*** Begin section ***
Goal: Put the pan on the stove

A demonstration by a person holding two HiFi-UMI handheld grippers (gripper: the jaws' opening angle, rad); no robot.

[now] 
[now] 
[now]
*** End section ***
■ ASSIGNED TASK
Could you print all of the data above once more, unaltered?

■ RESULT OF THE TASK
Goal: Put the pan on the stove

A demonstration by a person holding two HiFi-UMI handheld grippers (gripper: the jaws' opening angle, rad); no robot.

[now] 
[now] 
[now]

The output shown is complete.